Maybe he's cut out to be a Rabbi, or a Yeshiva Rebbe. That's really the focus of the school. If that's his destiny, and if he's good at it, I'm all for it. But he will have to provide support for himself and his family. No handouts from me, and no shnorring. If he can figure out a way to make it work, gezunter heit. If not, he needs Plan B.

I don't expect a 15 year old to have answers for any of this. But he has to understand that he eventually will need those answers. As for Beis Medresh...I told him it's up to him. If that's what he wants, and he sees it as a step on a greater path, I'm fine with that. But I made it clear that he has options.


Bronco Buddha said...

I know people who learn full time and I have lots of friends who say they would never want their kids to do that. I certainly understand your desire (and/or need)to have your son be able to support himself.
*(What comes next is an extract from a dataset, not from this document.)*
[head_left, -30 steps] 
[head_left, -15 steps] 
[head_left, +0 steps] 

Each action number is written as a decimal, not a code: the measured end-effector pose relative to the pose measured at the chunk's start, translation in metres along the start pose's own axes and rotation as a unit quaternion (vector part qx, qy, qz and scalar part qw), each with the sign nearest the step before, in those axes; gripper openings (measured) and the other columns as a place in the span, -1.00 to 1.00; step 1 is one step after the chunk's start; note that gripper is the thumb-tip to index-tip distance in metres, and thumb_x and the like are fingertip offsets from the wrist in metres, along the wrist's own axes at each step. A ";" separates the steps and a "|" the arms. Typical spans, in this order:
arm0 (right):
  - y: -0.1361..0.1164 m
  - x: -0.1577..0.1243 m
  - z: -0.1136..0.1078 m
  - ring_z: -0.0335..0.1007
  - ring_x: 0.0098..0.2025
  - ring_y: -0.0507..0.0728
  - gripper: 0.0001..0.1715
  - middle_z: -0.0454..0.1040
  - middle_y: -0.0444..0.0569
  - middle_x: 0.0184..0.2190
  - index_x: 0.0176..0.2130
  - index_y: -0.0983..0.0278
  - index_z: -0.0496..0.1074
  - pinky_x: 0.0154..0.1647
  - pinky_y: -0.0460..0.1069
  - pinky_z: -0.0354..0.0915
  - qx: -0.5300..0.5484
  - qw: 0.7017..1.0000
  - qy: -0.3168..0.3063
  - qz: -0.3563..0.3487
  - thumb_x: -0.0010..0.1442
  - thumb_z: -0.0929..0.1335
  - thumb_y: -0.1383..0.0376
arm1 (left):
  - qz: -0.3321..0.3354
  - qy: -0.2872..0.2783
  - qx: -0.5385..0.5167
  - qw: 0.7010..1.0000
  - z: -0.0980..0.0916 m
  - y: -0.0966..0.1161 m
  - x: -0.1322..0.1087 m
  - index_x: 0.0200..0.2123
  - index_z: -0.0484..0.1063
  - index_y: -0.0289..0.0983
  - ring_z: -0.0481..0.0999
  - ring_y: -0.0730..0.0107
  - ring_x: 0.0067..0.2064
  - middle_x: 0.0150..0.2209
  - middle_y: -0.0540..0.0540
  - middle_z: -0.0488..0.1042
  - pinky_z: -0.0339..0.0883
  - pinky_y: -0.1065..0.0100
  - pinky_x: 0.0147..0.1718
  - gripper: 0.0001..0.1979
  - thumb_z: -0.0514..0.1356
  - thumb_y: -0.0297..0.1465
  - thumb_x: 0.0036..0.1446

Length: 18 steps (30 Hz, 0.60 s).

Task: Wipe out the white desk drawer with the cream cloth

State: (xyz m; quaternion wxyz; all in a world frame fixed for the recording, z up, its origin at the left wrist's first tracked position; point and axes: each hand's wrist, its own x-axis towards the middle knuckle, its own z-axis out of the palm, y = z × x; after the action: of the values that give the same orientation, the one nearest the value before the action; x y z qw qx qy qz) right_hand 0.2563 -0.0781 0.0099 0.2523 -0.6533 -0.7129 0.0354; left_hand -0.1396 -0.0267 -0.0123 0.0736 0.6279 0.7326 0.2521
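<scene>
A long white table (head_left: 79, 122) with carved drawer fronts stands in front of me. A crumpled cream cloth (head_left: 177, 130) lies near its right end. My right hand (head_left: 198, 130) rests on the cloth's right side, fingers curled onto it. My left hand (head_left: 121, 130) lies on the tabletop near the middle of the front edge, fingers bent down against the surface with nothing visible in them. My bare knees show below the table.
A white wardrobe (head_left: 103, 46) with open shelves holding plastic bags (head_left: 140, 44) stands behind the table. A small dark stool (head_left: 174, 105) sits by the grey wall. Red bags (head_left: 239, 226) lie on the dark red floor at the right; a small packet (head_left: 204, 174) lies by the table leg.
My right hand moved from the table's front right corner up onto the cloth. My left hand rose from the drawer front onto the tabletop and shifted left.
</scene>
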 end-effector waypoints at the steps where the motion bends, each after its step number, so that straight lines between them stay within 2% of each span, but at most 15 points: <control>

My question is this: If your child told you he wanted to get a doctorate in Far Eastern Meditation and Philosophy (or some other such major not known for leading to high paying careers in law, medicine or Wall Street) and when he finished, he decided to get another degree in an equally useful discipline, how would you react?

I have friends who would appreciate their kids doing research and postdoctorate secular educational advancement, and would probably be willing to give those kids a few bucks to help out when necessary. They would probably take great pride in telling their friends and colleagues about the different awards and degrees their overachieving kids have earned. But those same people would hide under a table if their kids were instead learning in kollel. That strikes me as not only hypocritical, but as putting secular education ahead of Judaic education.

Just my 2 cents...

PsychoToddler said...

If he told me he wanted to get some bizarre nonpractical degree, or go into the arts, or retreat to a cave and chant for a few years, I wouldn't be thrilled, but I'd tell him it's his choice.

Just so he understands that it's on his dime, not mine. I don't think Kollel is a bad way to go; I learn in our Kollel and am friendly with all the Kollel rebbes. But I don't think it's for everyone, and my problem with the current state of Yeshiva education is the "one size fits all" mentality, that everyone should go to Beis Medresh and then get married and join a Kollel. And have Mom and Dad pay the bills.

If he's particularly gifted at learning (he may actually be) or teaching and decides that smicha is the way to go, that's fine. I have two brothers-in-law who went the same route, and are stars in the Chofetz Chaim world. But if you don't fit that mold, they don't provide much direction, other than "yes, some of our students do go to college." So I need to fill that gap a little.